Back at the villa, he ripped off his tie and threw it aside, feeling suffocated.
He thought of Ava’s words on the phone:
But Ethan, I don’t even know what I did wrong.
Ethan felt restless.
It was true. Sending her to prison was his idea, just a way to stop people from criticizing Chloe’s background.
Come to think of it, she hadn’t actually done anything wrong…
The more he thought about it, the more gloom settled in his chest, giving him a bad premonition.
Just then, Chloe walked downstairs.
She sat next to Ethan, a shadow crossing her eyes.
“Ethan, what’s wrong?”
He pinched the bridge of his nose, feeling exhausted.
“I can’t reach Ava. She’s probably sulking. It’s fine.”
Chloe’s eyes flickered.
He didn’t know what happened to that b*tch Ava, but she knew very well.
She was probably cold by now!
Heh.
Chloe felt a surge of triumph.
As long as Ava was dead, she would be the true Pierce heiress from now on! Ethan would belong only to her!
Two people sat in the living room, their thoughts miles apart.
One anxious, one gloating.
For the next two days, Ethan went to knock on Ava’s door during his breaks from work.
No matter how hard he knocked, there was no response.
He looked down at the moldy cake at the door.

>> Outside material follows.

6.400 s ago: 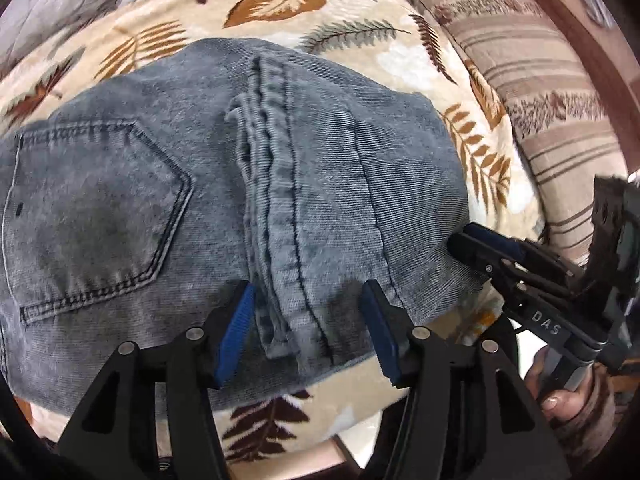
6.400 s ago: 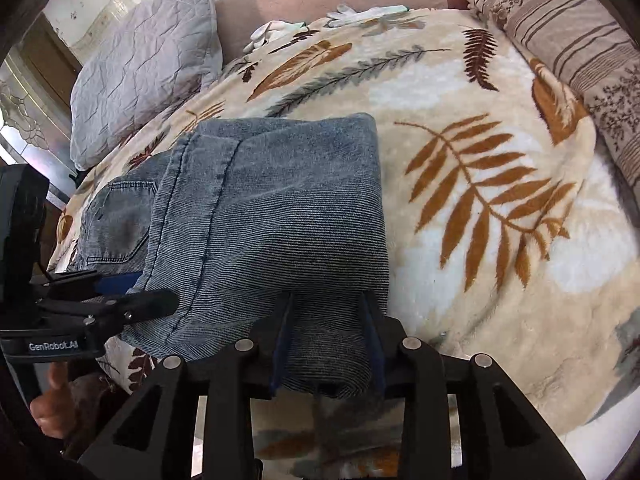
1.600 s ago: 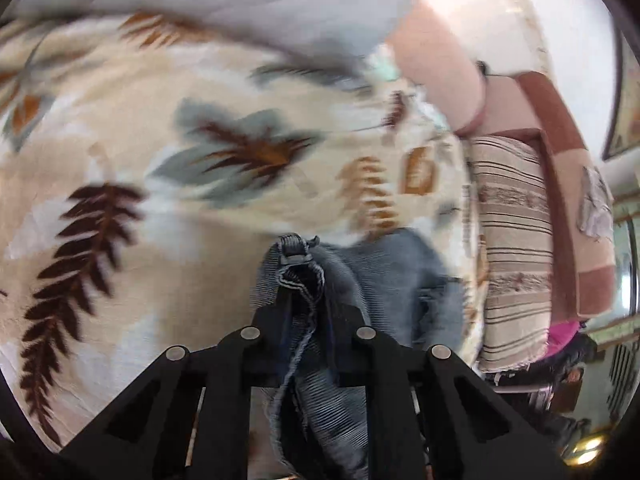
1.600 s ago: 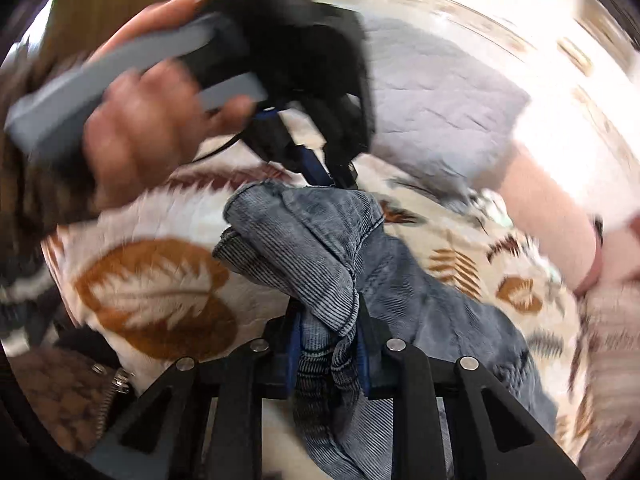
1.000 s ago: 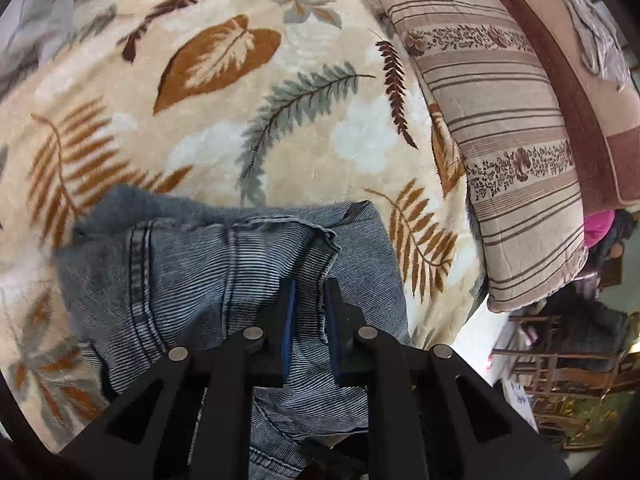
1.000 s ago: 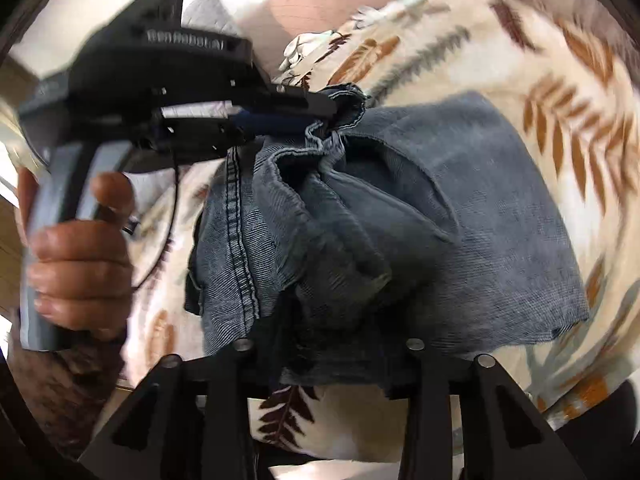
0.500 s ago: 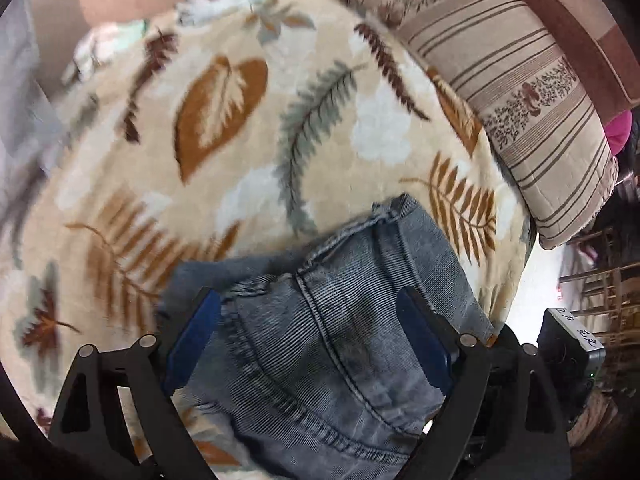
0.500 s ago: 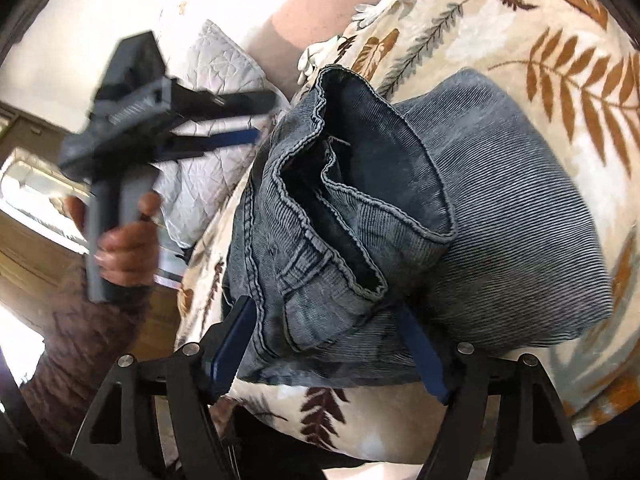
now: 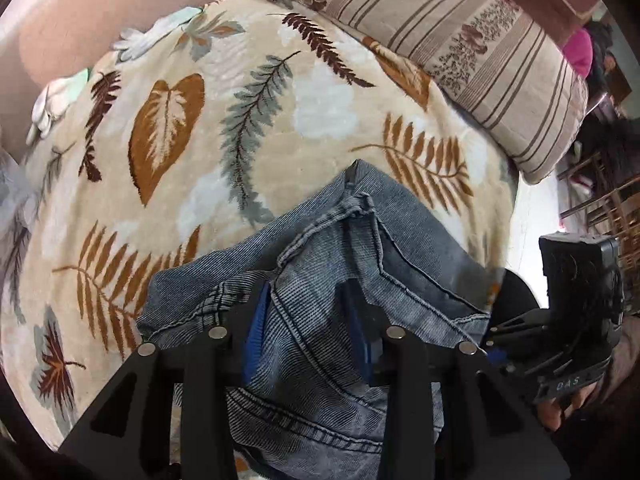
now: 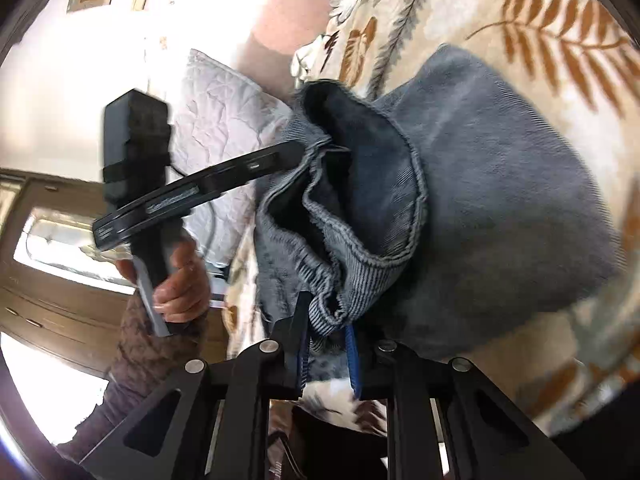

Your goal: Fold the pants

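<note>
The grey-blue denim pants [image 9: 360, 264] lie in a rumpled, partly folded bundle on the leaf-print blanket [image 9: 248, 128] near its front edge. My left gripper [image 9: 306, 320] has its blue pads either side of a thick fold of the denim. In the right wrist view the pants [image 10: 500, 200] bulge to the right, with the hems open. My right gripper [image 10: 326, 350] is narrowed around a denim edge at the bundle's near side. The left gripper also shows in the right wrist view [image 10: 296, 152], reaching into the cloth.
A striped beige pillow [image 9: 460, 40] lies along the blanket's right side. A grey quilted pillow [image 10: 216, 128] lies at the left. A pink headboard [image 9: 100, 20] runs behind. Furniture and floor [image 9: 592, 184] lie beyond the bed's right edge.
Both grippers were wide open half a second ago. Both have now narrowed around folds of the denim at the bundle's near edge. The bundle has shifted toward me.
</note>
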The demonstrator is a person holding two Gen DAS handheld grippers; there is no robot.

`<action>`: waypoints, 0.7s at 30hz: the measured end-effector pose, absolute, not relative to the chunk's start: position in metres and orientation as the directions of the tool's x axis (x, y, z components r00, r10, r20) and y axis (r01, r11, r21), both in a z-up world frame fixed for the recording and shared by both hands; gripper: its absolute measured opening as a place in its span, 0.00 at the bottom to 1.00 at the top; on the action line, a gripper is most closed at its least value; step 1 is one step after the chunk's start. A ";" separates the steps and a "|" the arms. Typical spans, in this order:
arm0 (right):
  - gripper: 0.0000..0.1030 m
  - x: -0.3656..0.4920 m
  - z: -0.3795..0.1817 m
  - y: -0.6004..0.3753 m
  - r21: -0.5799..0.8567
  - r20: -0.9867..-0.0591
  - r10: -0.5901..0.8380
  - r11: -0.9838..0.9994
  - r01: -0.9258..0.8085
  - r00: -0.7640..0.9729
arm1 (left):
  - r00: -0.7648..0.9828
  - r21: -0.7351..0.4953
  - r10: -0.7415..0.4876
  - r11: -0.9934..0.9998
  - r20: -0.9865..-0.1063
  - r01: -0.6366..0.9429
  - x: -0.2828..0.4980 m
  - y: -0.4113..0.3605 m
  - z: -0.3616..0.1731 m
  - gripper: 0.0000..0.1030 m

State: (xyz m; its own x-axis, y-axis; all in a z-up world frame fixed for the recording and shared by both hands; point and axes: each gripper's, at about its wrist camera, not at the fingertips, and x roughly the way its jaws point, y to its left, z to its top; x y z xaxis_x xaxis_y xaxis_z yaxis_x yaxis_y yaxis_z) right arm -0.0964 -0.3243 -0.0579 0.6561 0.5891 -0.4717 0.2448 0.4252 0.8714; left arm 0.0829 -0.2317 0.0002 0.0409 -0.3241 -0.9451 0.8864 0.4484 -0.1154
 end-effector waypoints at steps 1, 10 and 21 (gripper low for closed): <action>0.17 -0.097 -0.064 -0.326 0.867 -0.484 0.588 0.424 0.262 0.648 | 0.065 -0.086 -0.297 0.469 -0.953 0.879 0.084 -0.236 -0.008 0.37; 0.56 -0.100 -0.067 -0.324 0.861 -0.489 0.578 0.439 0.256 0.654 | 0.175 0.056 -0.205 0.482 -0.963 0.874 0.073 -0.257 -0.016 0.58; 0.57 -0.089 -0.060 -0.322 0.847 -0.489 0.557 0.487 0.213 0.671 | 0.215 0.104 -0.172 0.497 -0.961 0.861 0.077 -0.257 -0.015 0.62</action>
State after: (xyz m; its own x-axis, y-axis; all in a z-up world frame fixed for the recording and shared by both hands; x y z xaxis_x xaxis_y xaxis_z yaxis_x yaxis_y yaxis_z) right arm -0.0893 -0.3225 -0.0604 0.6714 0.5570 -0.4888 0.2130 0.4867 0.8472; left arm 0.0772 -0.2572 -0.0146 0.2153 -0.1722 -0.9612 0.8613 0.4973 0.1038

He finally realized something was wrong.
“Ethan?”
“Chloe?” Ethan stopped trying to ram the door, frowning. “What are you doing here?”
She opened her mouth. She couldn’t say she came specifically to see Ava’s miserable state.
She made something up.
“I came to see Ava. I wanted to apologize. I shouldn’t have dragged you to see the aurora on her birthday.”
Ethan paused, not contradicting her.
Chloe clenched her fists, malice flashing in her eyes.
What did he mean by that silence!
At this point, Ethan started slamming his shoulder into the door.
Crash!
The door burst open. A thick, putrid stench hit them in the face.
They stumbled back two steps.
Chloe covered her nose, her face full of disgust.
“Ethan, did something rot in Ava’s house? What is that smell?”
Ethan pressed his lips together.
He didn’t know.
But the anxiety haunting him reached its peak.
“Ava?”
He walked around but saw no one. Finally, they stopped in front of the bedroom door.
The source of the stench!
Bang bang bang!
Ethan knocked louder and louder, his expression starting to crack.
“Ava! Open the door! I’m counting to three. Don’t make me angry!”
“Three, two, one!”
Silence.
In the corner, my spirit floated, watching them, scoffing.
Open it? I’m already dead.
Ethan closed his eyes, took a step back, and kicked hard.
Crash!
The door splintered. The overwhelming stench rushed out.
“Ugh!”
Chloe almost vomited, looking repulsed.
But Ethan rushed in regardless. When he saw the person on the bed, already decomposing and crawling with maggots…
His legs gave out, and he collapsed to the floor.